Felipe Estre ressaltou que o discurso de Lula foi “bastante forte” ao criticar as interferências dos Estados Unidos no Brasil, e também foi “celebrado”, evidenciado pelos aplausos que o presidente brasileiro recebeu durante sua fala. Segundo o especialista, esta foi a 11ª vez que Lula abriu a Assembleia Geral das Nações Unidas, e, apesar da apreensão sobre o teor do discurso, não houve tom de apaziguamento, nem de ignorar as atitudes de Trump que afetam diretamente o Brasil.
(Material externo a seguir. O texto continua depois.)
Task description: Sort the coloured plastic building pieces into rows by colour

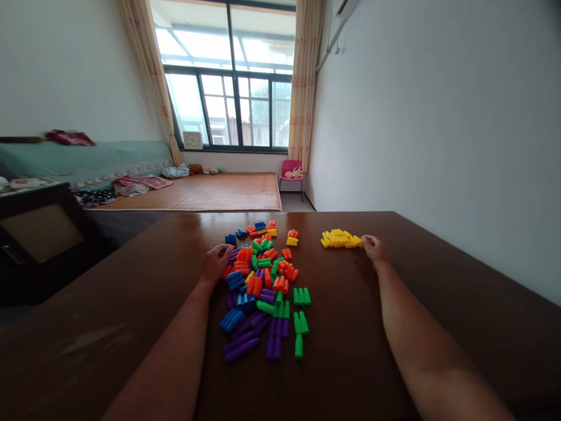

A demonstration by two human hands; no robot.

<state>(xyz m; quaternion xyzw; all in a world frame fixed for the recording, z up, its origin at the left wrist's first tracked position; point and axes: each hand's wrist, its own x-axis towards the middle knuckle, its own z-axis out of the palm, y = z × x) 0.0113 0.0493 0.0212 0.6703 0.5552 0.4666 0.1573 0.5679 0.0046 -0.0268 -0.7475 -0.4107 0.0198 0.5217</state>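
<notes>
Left hand (pixel 215 262) curled at mixed blocks (pixel 255 286), centre; right hand (pixel 374 249) at yellow blocks (pixel 339 238), right of centre. Grips unclear; a careless push could scatter either.

The left forearm (pixel 175 345) is bare up to the slim left wrist (pixel 207 283), broad and rounded near the bottom edge, then tapering. The right forearm (pixel 421 333) is bare as well, full at its near end and narrowing smoothly to the right wrist (pixel 382 266). The left hand (pixel 215 262) and right hand (pixel 375 249) are ungloved; their nails are too small to make out.
</notes>
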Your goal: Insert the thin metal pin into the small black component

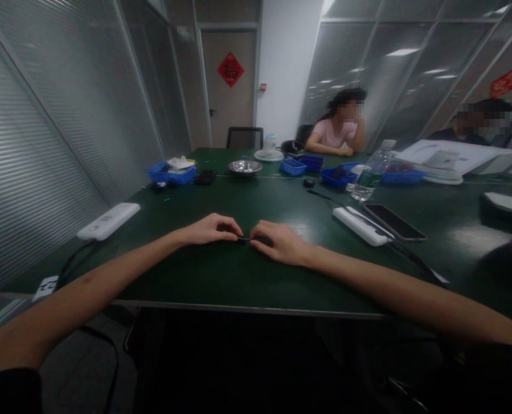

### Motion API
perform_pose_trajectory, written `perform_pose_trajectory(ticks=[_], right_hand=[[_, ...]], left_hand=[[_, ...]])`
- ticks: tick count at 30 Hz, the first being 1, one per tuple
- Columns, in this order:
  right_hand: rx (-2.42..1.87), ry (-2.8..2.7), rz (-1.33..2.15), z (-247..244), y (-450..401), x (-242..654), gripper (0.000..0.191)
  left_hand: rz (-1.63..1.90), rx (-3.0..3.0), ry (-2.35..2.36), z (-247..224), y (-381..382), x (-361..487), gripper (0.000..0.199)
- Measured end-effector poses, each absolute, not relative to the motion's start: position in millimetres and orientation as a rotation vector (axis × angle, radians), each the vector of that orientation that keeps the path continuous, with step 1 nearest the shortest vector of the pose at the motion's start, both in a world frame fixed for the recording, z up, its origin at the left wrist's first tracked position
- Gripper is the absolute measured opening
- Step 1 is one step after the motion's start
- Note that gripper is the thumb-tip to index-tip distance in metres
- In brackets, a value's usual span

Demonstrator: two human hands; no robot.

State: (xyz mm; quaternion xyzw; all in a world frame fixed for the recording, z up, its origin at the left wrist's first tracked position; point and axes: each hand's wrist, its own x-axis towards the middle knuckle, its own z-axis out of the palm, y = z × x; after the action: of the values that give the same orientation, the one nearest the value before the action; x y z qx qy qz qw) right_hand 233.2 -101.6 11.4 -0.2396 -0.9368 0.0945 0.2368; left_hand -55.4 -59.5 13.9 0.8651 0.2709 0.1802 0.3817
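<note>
The small, slim black piece [241,239] sits against a broad, flat surface [204,282] of deep green. A rectangular plastic tray [293,167] is bright blue. The red paper diamond [230,69] bears a black character; the slatted blind [23,144] shows fine grey-and-white stripes.

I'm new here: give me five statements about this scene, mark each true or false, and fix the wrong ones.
1. The left hand holds a small dark item. True.
2. The right hand is on the clear bottle. False: it is close beside the left hand.
3. A metal bowl sits beyond the hands. True.
4. The clear bottle lies on its side. False: it stands upright.
5. The diamond-shaped sign on the door is red. True.
</note>
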Motion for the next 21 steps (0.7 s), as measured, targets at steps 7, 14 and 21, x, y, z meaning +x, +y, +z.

Lula proferiu um discurso bastante celebrado, sendo interrompido três vezes para aplausos, contudo, foi firme em relação às interferências promovidas pela postura de Trump.
Sobre o pronunciamento do presidente americano, Felipe Estre observou que Trump ultrapassou o tempo previsto, falando “de forma errática” em alguns momentos, o que é incomum na Assembleia Geral, embora tenha tratado diversos temas de maneira direta.
O especialista também analisou a defesa do multilateralismo feita por Lula, destacando a importância da ONU e do sistema multilateral para a estabilidade da ordem mundial. Ele indica que a crítica expressa pelo presidente brasileiro está relacionada tanto ao contexto do Brasil quanto à atuação dos Estados Unidos, país que historicamente ajudou a construir essas instituições, mas que atualmente age contra elas.
Por fim, Estre considerou que, apesar da firmeza do discurso, ele era esperado diante das ações dos Estados Unidos. Além disso, afirmou que o pronunciamento foi diplomático, bem estruturado, capaz de realizar uma avaliação global da situação e deixar clara a posição do Brasil, exaltando as Nações Unidas como fórum para a resolução de problemas internacionais.